EKBIS.CO, JAKARTA -- Training director sekaligus pendiri Jakarta Defensive Driving Consulting (JDDC) Jusri Pulubuhu menyebut kasus kecelakaan di tol Jakarta-Cikampek merupakan pembelajaran bagi pengendara untuk tidak memilih lajur contraflow ketika mereka masih memiliki opsi lajur yang lain. Meski dapat mengurai kemacetan, contraflow sesungguhnya memiliki risiko kecelakaan yang lebih besar dari jalur normal.
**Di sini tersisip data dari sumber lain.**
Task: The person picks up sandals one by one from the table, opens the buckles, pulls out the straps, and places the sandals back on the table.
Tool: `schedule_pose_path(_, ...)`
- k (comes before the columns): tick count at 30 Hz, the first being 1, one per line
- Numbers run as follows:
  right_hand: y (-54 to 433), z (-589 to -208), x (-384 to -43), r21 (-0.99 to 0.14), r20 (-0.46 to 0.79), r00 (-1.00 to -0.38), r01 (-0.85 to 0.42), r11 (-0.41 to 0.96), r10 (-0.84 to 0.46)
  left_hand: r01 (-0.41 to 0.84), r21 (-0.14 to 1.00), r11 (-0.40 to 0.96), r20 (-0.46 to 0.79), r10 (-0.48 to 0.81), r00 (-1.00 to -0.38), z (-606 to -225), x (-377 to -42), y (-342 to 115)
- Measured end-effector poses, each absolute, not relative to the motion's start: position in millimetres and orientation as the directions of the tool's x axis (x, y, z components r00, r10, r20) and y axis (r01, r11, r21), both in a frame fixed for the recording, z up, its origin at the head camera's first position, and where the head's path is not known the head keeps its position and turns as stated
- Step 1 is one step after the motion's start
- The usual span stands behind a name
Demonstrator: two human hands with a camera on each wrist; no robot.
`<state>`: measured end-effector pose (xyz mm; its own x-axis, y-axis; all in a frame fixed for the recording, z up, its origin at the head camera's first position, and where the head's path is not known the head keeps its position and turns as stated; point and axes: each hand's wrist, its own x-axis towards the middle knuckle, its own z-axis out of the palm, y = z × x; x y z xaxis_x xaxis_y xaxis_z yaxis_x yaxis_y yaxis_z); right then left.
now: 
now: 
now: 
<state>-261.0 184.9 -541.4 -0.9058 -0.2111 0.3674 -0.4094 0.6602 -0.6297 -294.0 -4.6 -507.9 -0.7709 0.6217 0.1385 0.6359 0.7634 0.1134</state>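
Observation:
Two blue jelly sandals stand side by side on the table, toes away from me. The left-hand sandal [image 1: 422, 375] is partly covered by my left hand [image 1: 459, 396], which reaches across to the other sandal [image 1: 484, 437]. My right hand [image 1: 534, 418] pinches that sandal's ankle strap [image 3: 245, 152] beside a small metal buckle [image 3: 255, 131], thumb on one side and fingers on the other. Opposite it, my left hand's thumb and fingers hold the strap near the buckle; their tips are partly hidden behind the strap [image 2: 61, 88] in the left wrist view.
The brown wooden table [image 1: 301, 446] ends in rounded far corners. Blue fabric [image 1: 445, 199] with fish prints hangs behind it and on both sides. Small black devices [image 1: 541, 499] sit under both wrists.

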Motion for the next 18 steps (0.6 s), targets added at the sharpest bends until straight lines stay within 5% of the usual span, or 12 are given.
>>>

Cara kerja contraflow yang menggunakan jalur lalu lintas pada arah yang berlawanan, dan hanya disertai pembatas yang tidak permanen, misalnya, dengan traffic cone (kerucut lalu lintas), tentu sangat berisiko tabrakan dari arah berlawanan.
"Ini seakan jalur yang mematikan, di sisi kiri ada tembok, sementara sisi kanannya ada kendaraan lain dari arus berlawanan. Sering ditemui ketika lengah sedikit saja, sangat mungkin untuk keluar jalur masuk ke lajur lawan, hingga terjadi tabrakan beruntun karena distraksi motorik," ujar Jusri.
Tidak hanya pengemudi, Jusri mengatakan penumpang juga harus mempersiapkan diri sebaik mungkin saat hendak melalui contraflow, misalnya, tidak sedang menahan buang air, hingga tidak mengganggu konsentrasi pemegang kemudi. Sebab, tidak ada lokasi pemberhentian atau peristirahatan pada lajur darurat tersebut.
Kecelakaan lalu lintas di jalur contraflow Km 58 Tol Jakarta-Cikampek melibatkan tiga kendaraan, yakni Bus Primajasa B-7655-TGD, serta Grand Max B-1635-BKT, dan Daihatsu Terios yang hangus terbakar. Selain dua orang mengalami luka, terdapat 12 orang lainnya meninggal dunia akibat kecelakaan tersebut, di antaranya tujuh laki-laki dan lima perempuan.